Microsoft President Brad Smith gave a speech on Tuesday, in which he called on world leaders to form an international body that can establish the rules of digital warfare, akin to the rules put in place on traditional warfare by the Geneva Convention.

In the speech, Smith said that recent hacking of elections in nation-states around the globe such as occurred in the 2016 American presidential election has demonstrated the necessity for establishing global norms in the digital sphere, and an organized body tasked with policing them.

“Just as the world’s governments came together in 1949 to adopt the Fourth Geneva Convention to protect civilians in times of war, we need a Digital Geneva Convention that will commit governments to implement the norms needed to protect civilians on the internet in times of peace,” Smith said in a draft of a blog he released to Reuters after the speech.

Prior to leaving office, President Barack Obama placed sanctions on Moscow for their involvement in a concerted digital campaign intended to discredit Democratic Presidential Candidate, Hillary Clinton, and believed to be an effort to undermine the American election process as a whole in the eyes of its citizens.  Although President Trump has shied away from concretely agreeing with Obama and most of the intelligence community’s assessment of the Russian involvement, he has also stated on multiple occasions that digital security will be at the forefront of his administration’s concerns.

“We suddenly find ourselves living in a world where nothing seems off-limits to nation-state attacks,” Smith said in his opening keynote speech at the RSA computer security conference on Tuesday.

“Even in a world of growing nationalism, when it comes to cybersecurity the global tech sector needs to operate as a neutral Digital Switzerland. We will not aid in attacking customers anywhere. We need to retain the world’s trust.”

Calling on tech companies to remain neutral could prove rather difficult, as each organization is governed by the laws in the nations it operates within.  If the United States passes legislation mandating the cooperation of technology companies like Microsoft, they could find themselves subject to economic penalties or worse for violating the law.  Other nations, particularly ones with a less transparent government practices like China, could easily pass such laws that would make those companies unwilling to aid in government efforts lose out on a huge marketplace, and in turn, a huge share of the industry’s profits.

“Just as the United States and China overcame mutual challenges and made important progress in 2015 to ban intellectual property cyber-theft, the United States and Russia can hammer out a future agreement to ban the nation-state hacking of all the civilian aspects of our economic and political infrastructures,” Smith said, calling on the United States and one of its biggest political opponents to work together in establishing a precedent for the rest of the world to follow.

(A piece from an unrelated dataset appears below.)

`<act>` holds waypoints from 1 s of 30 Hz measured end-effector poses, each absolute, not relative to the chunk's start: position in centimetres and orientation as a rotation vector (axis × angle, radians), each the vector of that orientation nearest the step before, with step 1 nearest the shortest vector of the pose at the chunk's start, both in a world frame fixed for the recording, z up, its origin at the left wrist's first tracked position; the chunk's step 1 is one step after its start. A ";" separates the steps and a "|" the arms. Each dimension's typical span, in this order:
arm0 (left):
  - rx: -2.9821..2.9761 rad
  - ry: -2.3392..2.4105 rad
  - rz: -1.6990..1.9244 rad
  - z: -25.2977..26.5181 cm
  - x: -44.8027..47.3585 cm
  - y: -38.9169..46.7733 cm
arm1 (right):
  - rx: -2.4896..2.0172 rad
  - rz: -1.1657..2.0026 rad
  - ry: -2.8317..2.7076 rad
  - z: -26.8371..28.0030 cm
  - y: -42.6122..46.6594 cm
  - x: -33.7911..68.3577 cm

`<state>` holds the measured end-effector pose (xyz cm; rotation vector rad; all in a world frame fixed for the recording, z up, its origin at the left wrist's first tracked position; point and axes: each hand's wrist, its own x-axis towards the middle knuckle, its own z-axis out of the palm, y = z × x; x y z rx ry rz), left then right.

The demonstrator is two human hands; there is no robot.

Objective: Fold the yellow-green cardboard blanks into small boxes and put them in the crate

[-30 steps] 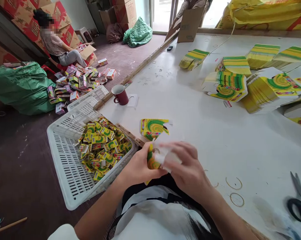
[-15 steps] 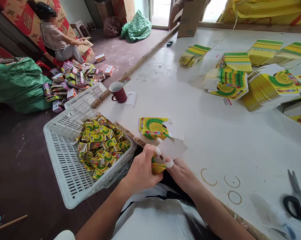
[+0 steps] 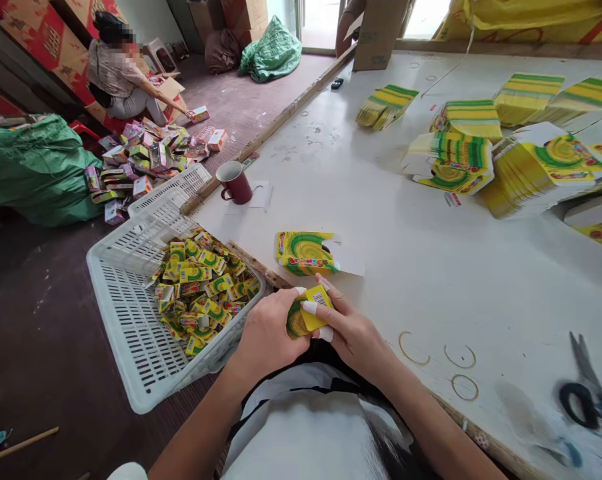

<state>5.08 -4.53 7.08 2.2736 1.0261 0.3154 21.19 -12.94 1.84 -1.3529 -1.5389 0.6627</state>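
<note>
A small yellow and green cardboard box [image 3: 317, 304] is held between my two hands at the table's near edge, its barcode end facing up. My left hand [image 3: 273, 327] wraps round the box's left side. Closed on the other side, my right hand [image 3: 351, 328] presses the barcode end with white-covered fingertips. Just beyond my hands, a flat box blank [image 3: 305, 252] of the same print lies on the white table [image 3: 361, 213]. To my left, a white plastic basket [image 3: 125, 347] holds many small boxes [image 3: 205, 283] of this kind.
Stacks of flat blanks [image 3: 525, 173] stand at the right. A maroon mug [image 3: 237, 187] sits near the left edge; scissors [image 3: 588, 393] and rubber bands [image 3: 465, 387] lie at the near right. A person [image 3: 121, 73] crouches by a heap of boxes [image 3: 151, 153] on the floor.
The box's raised white flap is folded down, and its yellow barcode end now shows. My right hand has moved over that end. The person on the floor has reached toward a box.
</note>
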 end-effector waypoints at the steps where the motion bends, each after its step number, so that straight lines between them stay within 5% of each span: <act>1: 2.275 1.019 0.296 7.4 5.0 -4.3 | -1.355 0.678 -1.540 2.1 -12.9 21.6; 14: 2.263 0.998 0.312 8.1 4.8 -3.2 | -1.356 0.723 -1.418 3.6 -12.0 20.3; 22: 2.261 1.864 0.555 6.6 -3.6 1.2 | -1.785 0.205 -1.371 3.9 -7.4 23.8; 30: 1.901 1.408 0.598 5.3 0.6 -1.4 | -1.843 0.255 -1.370 3.3 -6.4 23.7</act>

Accusations of Russia’s involvement in a number of European elections have already been levied against Putin’s administration in the months since the American intelligence community came to a near total consensus regarding Russia’s efforts in America’s recent election.  Russia’s use of seemingly mainstream media outlets like Sputnik and RT also muddy the waters, as their news stories are not “hacking” in any sense, but rather a calculated propaganda effort that likely would be difficult to ban even under such a Geneva convention-like agreement.

Despite the unlikelihood of Russia participating in such an agreement, as they won’t even admit to their current digital campaigns, the future may require just such an approach, as technology continues to advance at a rate that makes limiting international influence on elections increasingly troublesome, and the media sphere becomes more saturated with outlets for both real and fake news.  The question is, with our government scrambling to understand the ways in which foreign powers have infiltrated our own election process, that of the most powerful nation on earth, how do we propose to regulate that which so few within our own government even understand?  It’s a difficult question, but one that may need to be answered in the years to come.